We end this tutorial by introducing three additional functions that allow you to design a queueing system to achieve a specified level of service at the lowest possible cost.
Suppose that the owner of QTP Gas Emporium would like to ensure that 90% of the customers that enter the system wait less than 30 seconds before gaining access to a pump.
First, let us evaluate the current situation. The 30-second threshold time must be converted to hours (since the arrival and service rates are per hour). Thirty seconds equals (30 sec.)(1 min./60 sec.)(1 hour/60 min.) = 30/3600 hours. Enter "=30/3600" in cell B30 and "=QTPMMS_ServiceLevel(B30, B1, B2, B3, B4)" in cell B31. You will see that in the current system, 76.68% of customers who enter the system wait 30 seconds or less, while 100% - 76.68% = 23.32% wait longer.
Suppose that it is possible to add more pumps, but that each additional pump consumes one of the spaces in the queue. That is, the system capacity (number of servers + queue capacity) is fixed at 9. Under these assumptions, the QTPMMS_MinAgents function will tell you the smallest number of pumps needed to achieve the desired level of service.

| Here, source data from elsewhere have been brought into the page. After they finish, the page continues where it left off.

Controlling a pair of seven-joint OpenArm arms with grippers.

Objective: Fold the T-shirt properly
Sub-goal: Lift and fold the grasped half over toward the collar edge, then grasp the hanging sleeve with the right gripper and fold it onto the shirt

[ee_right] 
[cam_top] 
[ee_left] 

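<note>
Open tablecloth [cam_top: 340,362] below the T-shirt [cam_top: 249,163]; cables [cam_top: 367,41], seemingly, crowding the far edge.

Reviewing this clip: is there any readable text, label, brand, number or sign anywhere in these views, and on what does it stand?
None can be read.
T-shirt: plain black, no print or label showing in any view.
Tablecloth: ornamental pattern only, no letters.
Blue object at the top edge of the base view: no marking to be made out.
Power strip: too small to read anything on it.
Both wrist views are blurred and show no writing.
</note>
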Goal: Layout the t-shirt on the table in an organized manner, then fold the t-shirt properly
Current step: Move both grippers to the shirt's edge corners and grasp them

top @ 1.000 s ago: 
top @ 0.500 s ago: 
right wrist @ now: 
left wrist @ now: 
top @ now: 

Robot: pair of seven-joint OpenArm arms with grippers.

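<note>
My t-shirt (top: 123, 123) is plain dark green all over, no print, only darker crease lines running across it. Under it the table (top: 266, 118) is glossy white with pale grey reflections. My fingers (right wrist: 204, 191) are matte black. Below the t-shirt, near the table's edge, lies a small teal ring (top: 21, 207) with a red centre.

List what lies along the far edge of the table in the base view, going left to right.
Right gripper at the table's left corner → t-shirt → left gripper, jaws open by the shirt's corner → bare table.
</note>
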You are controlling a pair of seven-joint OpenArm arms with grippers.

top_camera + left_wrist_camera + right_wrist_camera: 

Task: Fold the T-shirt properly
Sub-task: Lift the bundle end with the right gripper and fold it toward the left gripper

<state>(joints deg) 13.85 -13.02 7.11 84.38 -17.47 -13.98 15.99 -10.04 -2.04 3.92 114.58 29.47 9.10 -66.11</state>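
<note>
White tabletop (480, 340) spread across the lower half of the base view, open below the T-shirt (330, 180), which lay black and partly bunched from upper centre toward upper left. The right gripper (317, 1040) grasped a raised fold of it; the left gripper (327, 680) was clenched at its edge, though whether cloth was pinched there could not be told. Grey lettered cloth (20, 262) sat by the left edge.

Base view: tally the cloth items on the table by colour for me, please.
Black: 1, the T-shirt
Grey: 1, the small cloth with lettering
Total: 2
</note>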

Enter "0.90" in cell B32 and enter "=QTPMMS_MinAgents(B30, B32, B1, B2, 9)" in cell B33. The QTPMMS_MinAgents function should return 5. You can enter 5 in cell B3 and 4 in cell B4 to verify that if the number of pumps is increased by one and the queue capacity decreased by one, the service level rises from 76.68% to 91.80%, meeting the 90% objective.
The QTPMMS_MinServers function is similar to the QTPMMS_MinAgents function, except that it assumes that the number of servers can be changed without affecting the queue capacity. An airline check-in counter is an example of a situation where this assumption is appropriate.
Your spreadsheet should now look like this (columns H and I have not been included):
If you have successfully followed all the steps this far, you are well on your way to learning how to analyze waiting lines. Well done!